* _Problem statement_
Would you reproduce, without any alteration, the lines from the opening line of the entries through the line that has "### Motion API" in it?

* _Records_

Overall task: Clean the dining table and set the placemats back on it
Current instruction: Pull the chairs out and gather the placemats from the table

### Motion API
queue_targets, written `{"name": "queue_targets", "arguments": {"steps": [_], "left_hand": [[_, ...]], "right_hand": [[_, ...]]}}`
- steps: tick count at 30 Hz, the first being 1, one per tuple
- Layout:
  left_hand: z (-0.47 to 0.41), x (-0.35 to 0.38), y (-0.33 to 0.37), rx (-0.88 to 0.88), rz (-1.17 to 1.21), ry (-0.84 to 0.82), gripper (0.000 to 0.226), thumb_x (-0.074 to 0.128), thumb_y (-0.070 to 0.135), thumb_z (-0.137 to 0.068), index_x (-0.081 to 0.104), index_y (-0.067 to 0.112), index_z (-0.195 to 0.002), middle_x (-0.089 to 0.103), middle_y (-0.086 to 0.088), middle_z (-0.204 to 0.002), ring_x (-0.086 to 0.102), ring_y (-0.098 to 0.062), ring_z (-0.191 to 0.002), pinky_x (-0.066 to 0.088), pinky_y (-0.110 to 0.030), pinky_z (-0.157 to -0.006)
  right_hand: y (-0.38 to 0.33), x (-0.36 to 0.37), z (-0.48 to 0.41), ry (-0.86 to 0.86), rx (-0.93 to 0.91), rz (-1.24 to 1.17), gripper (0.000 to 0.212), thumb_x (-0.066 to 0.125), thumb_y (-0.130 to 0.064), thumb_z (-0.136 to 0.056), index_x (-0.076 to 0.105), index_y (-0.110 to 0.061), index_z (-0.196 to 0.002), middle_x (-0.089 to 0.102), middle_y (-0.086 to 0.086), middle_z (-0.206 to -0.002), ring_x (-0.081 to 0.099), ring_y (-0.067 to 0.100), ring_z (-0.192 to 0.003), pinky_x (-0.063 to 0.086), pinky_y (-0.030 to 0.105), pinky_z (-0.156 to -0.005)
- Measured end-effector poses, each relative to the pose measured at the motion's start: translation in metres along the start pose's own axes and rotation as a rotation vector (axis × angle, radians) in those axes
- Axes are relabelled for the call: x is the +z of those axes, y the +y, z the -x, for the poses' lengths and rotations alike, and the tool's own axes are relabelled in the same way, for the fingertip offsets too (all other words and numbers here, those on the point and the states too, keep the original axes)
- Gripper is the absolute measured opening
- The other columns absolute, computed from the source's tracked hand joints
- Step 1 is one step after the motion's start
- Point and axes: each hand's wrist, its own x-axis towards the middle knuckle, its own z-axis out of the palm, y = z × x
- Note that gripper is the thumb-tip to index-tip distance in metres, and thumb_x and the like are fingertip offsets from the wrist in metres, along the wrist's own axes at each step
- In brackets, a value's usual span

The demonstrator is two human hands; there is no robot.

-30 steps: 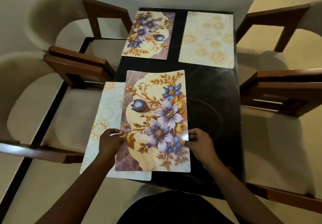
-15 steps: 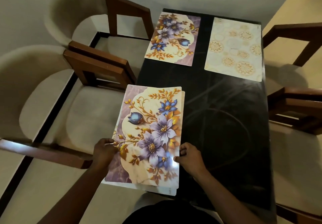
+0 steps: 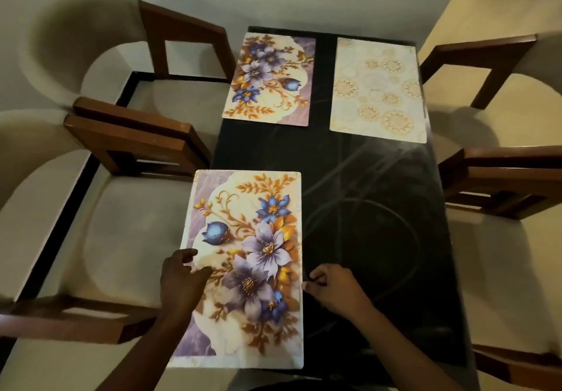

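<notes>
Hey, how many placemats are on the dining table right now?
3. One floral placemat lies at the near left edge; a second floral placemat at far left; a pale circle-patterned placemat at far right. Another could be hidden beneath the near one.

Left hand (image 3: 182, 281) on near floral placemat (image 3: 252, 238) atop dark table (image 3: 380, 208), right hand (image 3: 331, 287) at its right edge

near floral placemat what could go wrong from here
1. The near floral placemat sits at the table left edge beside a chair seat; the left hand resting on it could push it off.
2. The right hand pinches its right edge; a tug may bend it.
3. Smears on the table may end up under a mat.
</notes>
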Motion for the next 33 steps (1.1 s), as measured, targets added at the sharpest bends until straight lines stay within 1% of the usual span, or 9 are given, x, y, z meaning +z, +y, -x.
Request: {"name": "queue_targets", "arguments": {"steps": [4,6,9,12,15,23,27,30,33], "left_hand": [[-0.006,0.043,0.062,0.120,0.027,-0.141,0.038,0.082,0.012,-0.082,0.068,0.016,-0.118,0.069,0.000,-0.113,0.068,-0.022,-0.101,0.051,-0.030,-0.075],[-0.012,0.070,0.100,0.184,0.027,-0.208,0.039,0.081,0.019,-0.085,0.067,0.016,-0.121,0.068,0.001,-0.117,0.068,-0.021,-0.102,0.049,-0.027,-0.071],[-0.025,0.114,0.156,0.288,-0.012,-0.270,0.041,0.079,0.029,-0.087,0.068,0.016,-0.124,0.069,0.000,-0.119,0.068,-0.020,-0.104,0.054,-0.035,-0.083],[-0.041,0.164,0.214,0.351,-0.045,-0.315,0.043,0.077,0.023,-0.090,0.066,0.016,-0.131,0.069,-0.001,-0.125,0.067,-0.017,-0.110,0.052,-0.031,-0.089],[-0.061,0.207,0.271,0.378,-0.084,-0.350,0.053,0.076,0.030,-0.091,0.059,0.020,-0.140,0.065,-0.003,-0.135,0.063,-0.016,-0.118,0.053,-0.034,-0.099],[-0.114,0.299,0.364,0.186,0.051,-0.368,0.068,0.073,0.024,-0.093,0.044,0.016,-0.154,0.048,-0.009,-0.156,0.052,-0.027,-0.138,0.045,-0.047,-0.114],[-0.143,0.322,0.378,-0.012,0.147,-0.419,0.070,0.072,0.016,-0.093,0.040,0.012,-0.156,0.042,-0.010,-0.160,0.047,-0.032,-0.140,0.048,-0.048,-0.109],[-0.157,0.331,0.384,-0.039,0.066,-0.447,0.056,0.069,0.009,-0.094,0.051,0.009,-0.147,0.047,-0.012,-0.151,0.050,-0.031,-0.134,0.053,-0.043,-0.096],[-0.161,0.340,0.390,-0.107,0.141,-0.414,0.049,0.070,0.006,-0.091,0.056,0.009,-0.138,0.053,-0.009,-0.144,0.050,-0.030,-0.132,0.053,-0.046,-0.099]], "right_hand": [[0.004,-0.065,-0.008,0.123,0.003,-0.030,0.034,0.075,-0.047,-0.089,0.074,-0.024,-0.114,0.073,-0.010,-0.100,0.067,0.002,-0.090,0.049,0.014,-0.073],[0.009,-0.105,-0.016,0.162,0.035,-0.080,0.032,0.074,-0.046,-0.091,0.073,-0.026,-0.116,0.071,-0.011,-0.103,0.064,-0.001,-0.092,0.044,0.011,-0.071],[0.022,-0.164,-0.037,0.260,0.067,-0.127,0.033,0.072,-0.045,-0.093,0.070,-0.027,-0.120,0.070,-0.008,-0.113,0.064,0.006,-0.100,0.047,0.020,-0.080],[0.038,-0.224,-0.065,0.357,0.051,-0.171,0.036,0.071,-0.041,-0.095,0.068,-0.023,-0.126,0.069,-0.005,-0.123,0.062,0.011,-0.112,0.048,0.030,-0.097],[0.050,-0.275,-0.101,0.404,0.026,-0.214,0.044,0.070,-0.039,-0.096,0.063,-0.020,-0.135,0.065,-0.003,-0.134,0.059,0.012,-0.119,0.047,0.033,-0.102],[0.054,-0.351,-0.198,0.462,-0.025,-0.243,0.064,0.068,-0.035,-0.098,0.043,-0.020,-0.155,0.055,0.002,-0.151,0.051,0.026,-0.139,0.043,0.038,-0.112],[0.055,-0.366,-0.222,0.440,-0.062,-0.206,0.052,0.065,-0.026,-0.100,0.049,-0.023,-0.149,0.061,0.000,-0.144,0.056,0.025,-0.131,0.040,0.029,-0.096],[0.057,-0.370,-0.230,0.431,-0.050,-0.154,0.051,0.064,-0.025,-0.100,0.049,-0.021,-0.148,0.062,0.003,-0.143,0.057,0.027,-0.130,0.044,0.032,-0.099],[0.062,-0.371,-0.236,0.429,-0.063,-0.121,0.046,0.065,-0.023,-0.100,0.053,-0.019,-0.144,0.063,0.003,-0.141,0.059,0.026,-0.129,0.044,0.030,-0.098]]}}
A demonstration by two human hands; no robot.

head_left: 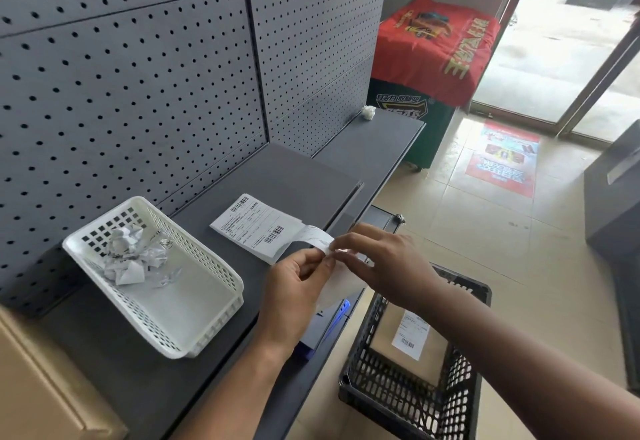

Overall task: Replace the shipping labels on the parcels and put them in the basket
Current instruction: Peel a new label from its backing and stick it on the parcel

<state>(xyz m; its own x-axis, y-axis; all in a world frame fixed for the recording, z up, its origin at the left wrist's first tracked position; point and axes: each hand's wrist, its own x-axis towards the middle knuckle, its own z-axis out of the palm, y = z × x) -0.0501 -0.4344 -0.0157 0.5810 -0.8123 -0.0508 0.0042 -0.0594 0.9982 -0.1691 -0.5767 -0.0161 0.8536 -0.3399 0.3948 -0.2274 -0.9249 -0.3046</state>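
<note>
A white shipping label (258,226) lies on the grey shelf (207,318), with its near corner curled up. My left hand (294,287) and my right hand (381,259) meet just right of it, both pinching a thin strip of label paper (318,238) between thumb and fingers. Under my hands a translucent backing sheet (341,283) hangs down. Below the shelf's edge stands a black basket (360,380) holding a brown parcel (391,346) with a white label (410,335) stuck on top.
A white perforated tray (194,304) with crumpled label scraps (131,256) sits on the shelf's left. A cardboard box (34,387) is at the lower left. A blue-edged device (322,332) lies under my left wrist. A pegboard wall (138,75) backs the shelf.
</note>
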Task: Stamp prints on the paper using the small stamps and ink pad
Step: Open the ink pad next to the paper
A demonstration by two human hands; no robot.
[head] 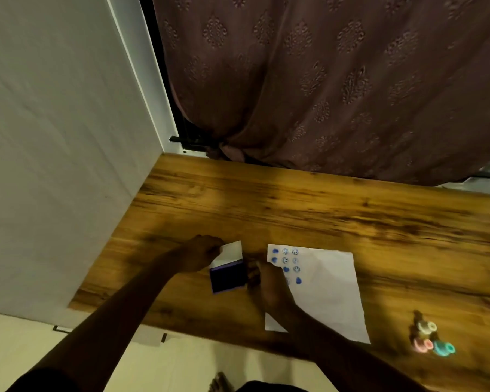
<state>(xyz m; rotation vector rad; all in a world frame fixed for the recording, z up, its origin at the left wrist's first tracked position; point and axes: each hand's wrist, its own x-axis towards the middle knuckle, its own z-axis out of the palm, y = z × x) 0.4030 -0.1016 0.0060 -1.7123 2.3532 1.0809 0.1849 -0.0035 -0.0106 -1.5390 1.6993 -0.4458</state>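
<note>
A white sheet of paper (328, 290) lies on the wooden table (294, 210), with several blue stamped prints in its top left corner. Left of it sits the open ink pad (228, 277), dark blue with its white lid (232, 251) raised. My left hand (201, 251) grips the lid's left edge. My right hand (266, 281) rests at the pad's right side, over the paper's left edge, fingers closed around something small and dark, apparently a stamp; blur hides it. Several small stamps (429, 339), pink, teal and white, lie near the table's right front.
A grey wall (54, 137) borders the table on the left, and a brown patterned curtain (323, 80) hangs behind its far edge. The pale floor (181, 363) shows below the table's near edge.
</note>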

* _Reply_
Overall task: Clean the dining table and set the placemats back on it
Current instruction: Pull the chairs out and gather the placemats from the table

### Motion API

For this exercise, nothing more remains to be done.